Paper short abstract:
Case study exploring the social, technological, and environmental history of a barrier island road in the context of coastal change.
Paper long abstract:
This paper explores the surprisingly complex social, technological, and environmental history of a narrow seven-mile road on a shifting barrier island. Seasonal human habitation of Santa Rosa Island began thousands of years ago, and, despite a handful of ill-fated and short-lived efforts to construct permanent structures, the island remained a distant coastal frontier to the nearby city of Pensacola, Florida through the early nineteenth century. Local boosters, ignoring prescient warnings by coastal stakeholders, spearheaded the construction of a narrow road on the island to a new state park in 1949. Over the ensuing decades, the road became a lightning rod for conflict between local, state, and federal stakeholders as storm- and climate-induced coastal changes, social movements, and technological innovations made and remade Fort Pickens Road, offering a vivid case study of the compromises, adaptations, and innovations wrought by coastal change.
Paper short abstract:
Identification and preservation of our collective coastal heritage is one of the most pressing challenges facing preservationists in the twentieth-first century. This paper details a preliminary effort to train the next generation of historic preservationists at the University of West Florida.
Paper long abstract:
Identification and preservation of our collective coastal heritage is one of the most pressing challenges facing preservationists in the twentieth-first century. This paper details a preliminary effort to train the next generation of historic preservationists.
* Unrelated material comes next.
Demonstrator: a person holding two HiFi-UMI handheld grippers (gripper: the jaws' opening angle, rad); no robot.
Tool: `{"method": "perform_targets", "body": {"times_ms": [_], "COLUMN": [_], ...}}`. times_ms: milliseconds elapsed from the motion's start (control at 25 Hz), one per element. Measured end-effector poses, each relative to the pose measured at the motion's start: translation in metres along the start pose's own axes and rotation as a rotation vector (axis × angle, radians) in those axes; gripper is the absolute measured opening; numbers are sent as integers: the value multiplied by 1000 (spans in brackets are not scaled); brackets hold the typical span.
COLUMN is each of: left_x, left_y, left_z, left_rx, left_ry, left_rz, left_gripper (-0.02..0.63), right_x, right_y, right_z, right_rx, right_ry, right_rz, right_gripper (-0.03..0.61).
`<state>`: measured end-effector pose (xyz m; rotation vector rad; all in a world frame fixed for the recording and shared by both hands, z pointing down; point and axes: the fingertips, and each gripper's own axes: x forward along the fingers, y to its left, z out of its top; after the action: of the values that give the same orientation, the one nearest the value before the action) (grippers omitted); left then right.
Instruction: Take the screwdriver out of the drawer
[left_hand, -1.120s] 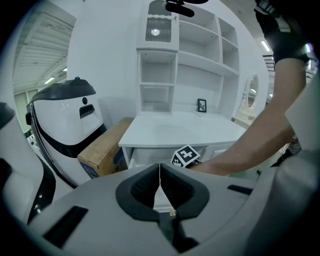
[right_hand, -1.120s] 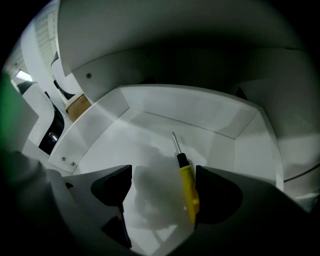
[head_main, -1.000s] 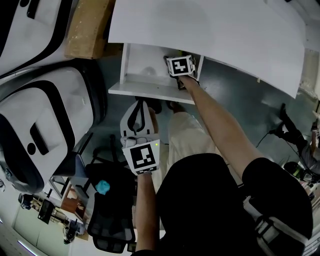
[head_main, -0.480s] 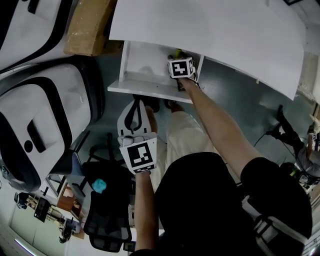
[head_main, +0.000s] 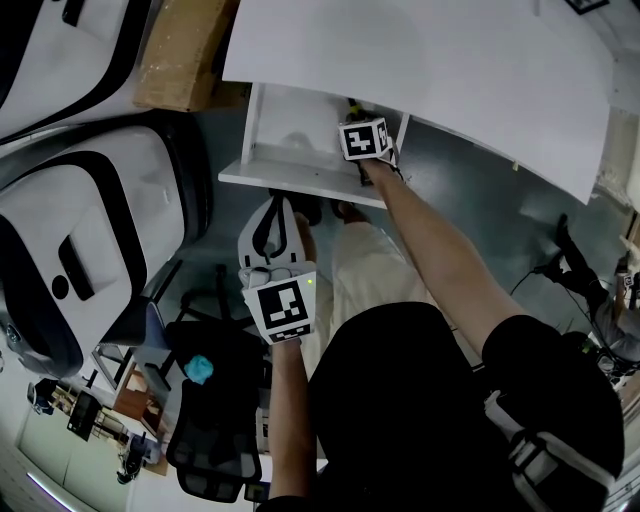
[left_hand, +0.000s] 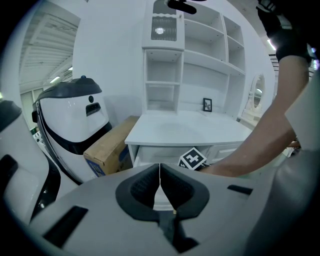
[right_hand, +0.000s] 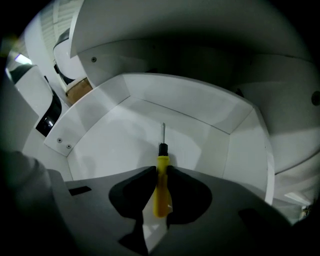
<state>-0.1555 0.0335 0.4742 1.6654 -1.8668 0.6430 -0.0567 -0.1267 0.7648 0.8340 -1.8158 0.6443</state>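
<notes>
Right gripper view: right hand-held gripper (right_hand: 161, 171), jaws just closing, pinches yellow-handled screwdriver (right_hand: 162, 161).

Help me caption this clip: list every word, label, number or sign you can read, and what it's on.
No text is readable here.
Blue label on the cardboard box: too blurred to read.
Marker cubes: black-and-white square patterns only, no letters.

The screwdriver (right_hand: 161, 172), yellow-handled with a black collar and thin shaft, is inside the open white drawer (right_hand: 110, 140), shaft toward its back wall.
</notes>
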Motion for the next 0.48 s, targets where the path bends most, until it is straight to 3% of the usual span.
{"method": "perform_targets", "body": {"times_ms": [200, 480], "left_x": [0, -2], "left_y": [-2, -7], "left_z": [6, 12], "left_rx": [12, 14], "left_ry": [-6, -29], "left_rz": [0, -9], "left_gripper": [25, 25], "right_x": [-8, -32], "right_y": [9, 31], "right_z": [3, 8], "right_rx": [-106, -347], "right_ry": [-2, -24], "right_rz": [25, 74], "right_gripper": [87, 87]}}
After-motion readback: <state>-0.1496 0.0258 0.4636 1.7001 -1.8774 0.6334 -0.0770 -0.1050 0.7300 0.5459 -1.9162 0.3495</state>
It shares the objectives, collaborations, challenges, and outcomes of an innovative, team-taught graduate course in coastal and maritime historic preservation taught at the University of West Florida in spring 2017. Through collaborative partnerships with community and cultural organizations, students created a model coastal heritage inventory of Pensacola, Florida, and a mechanism for disseminating information to the public. The paper concludes by suggesting a model for a collaborative, transdisciplinary, publicly engaged training program for coastal preservation.